I'd like to echo some of the comments above, and add my personal experience.

I last rowed about 10 years ago, but started again in early October when I hit 260 pounds (6' 3" male). In general I've been doing 8-10k rows (35-45 minutes) 4-5 times a week, around a pace of 2:08-2:12. I completed the 200k Holiday Challenge. This is the first aerobic exercise I've done in a decade.

I just got a PM4 with heart rate monitoring from Santa, and find that I am keeping my HR in U2/AT zone with this kind of workout. Typical calories burned in a workout (according to the monitor) is about 650 (which underestimates for heavier rowers, since you are sliding more weight back and forth a thousand times or so).

Once in a while I'll do an interval workout to try to build some power (so that I can get a reasonable time in my upcoming indoor race), but that's maybe 2-3 times a month. That's not enough to improve my 2k time, but that's not really my goal.

I've lost 35 pounds since I've started. The other trick (since someone mentioned input!) is that I always row after I put the kids to sleep, which is when I used to ingest about 600-1000 calories on the couch.

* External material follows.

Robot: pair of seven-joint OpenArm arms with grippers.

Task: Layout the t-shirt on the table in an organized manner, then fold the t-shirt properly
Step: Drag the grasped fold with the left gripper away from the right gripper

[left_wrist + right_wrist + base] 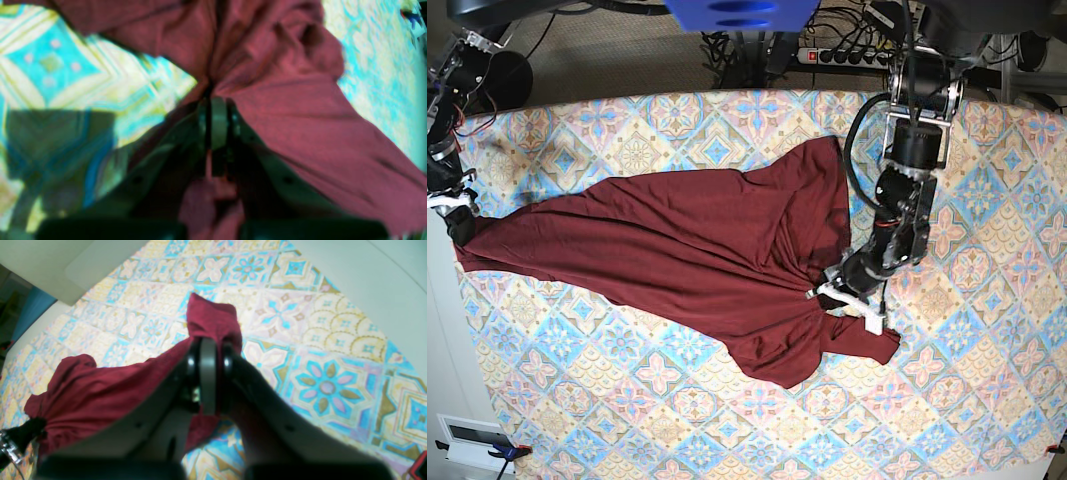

Now I watch TV from the erg. That dual effect (extra 600 out, 600 less in) adds up to 1200 calories a day, which is 1/3rd pound, or a pound every 3 days or ten pounds a month, exactly what I've been noticing on my scale.


I'd recommend doing the long workouts (>30, preferably ~45 minutes), at the fastest pace you can sustain for that long (this will give you maximal calorie burn without lactic acid buildup and cutting the workout short). It might take a while to figure out exactly what that pace is. Maybe after a few months, you can add intervals to keep things more interesting and to develop other parts of your exercise physiology.